Give back every line of the material below exactly, but no images.
※ ※ ※
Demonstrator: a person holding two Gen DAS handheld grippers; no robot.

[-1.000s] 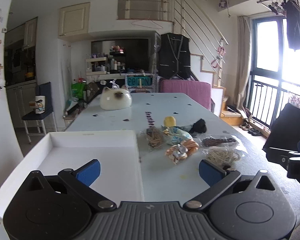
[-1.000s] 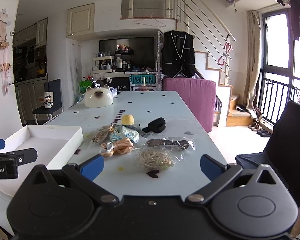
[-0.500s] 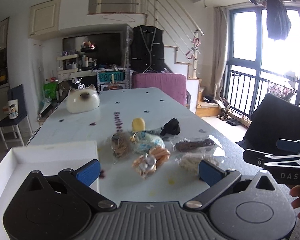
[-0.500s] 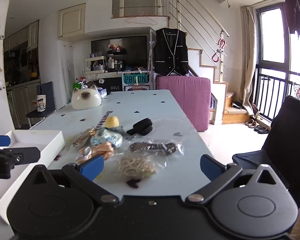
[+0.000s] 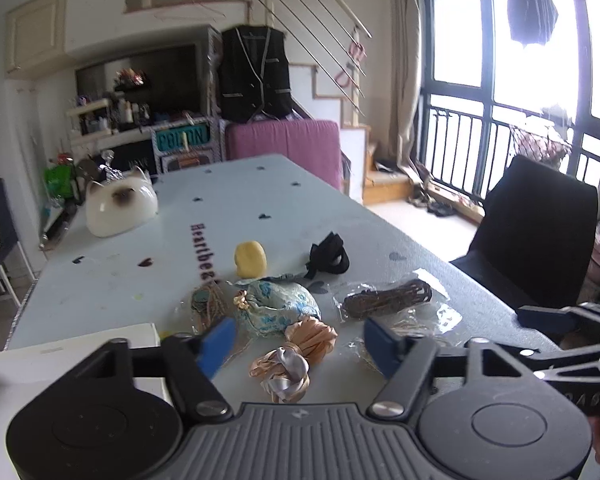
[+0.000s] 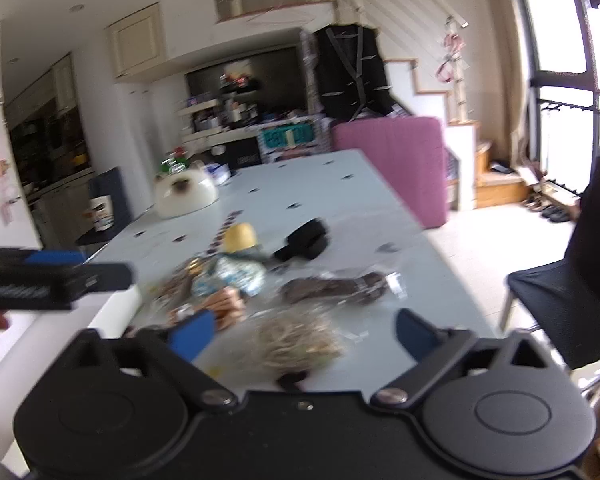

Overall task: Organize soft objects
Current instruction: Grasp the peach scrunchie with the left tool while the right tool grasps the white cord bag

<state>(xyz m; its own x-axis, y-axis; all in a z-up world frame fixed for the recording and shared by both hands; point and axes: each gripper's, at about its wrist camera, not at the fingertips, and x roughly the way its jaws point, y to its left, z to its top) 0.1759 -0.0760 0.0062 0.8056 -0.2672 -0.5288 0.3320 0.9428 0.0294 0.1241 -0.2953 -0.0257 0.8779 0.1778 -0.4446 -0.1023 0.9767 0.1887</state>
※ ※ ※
ANSWER SPACE ::
Demonstrator: a person holding two Gen DAS handheld grippers; no robot.

[-1.000s] 
[-1.000s] 
[-0.500s] 
[-0.500s] 
[+0.000s] 
[+0.000s] 

Overall task: Organize soft objects
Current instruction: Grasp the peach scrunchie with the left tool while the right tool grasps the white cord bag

<state>(xyz m; its own x-axis, y-axis; all in a z-up world frame fixed for the recording and shared by both hands; point and axes: each gripper's, at about its wrist camera, not at the fingertips, and x roughly the way its jaws point, y to its left, z to its top) 0.1759 -0.0760 0.0062 0.8056 -0.2672 -0.5288 0.3320 0.9428 0.0294 0.1241 -0.2953 -0.0257 0.8779 0.1778 -0.4446 -0.1023 0.9767 0.1887</state>

Nothing further is required for this answer.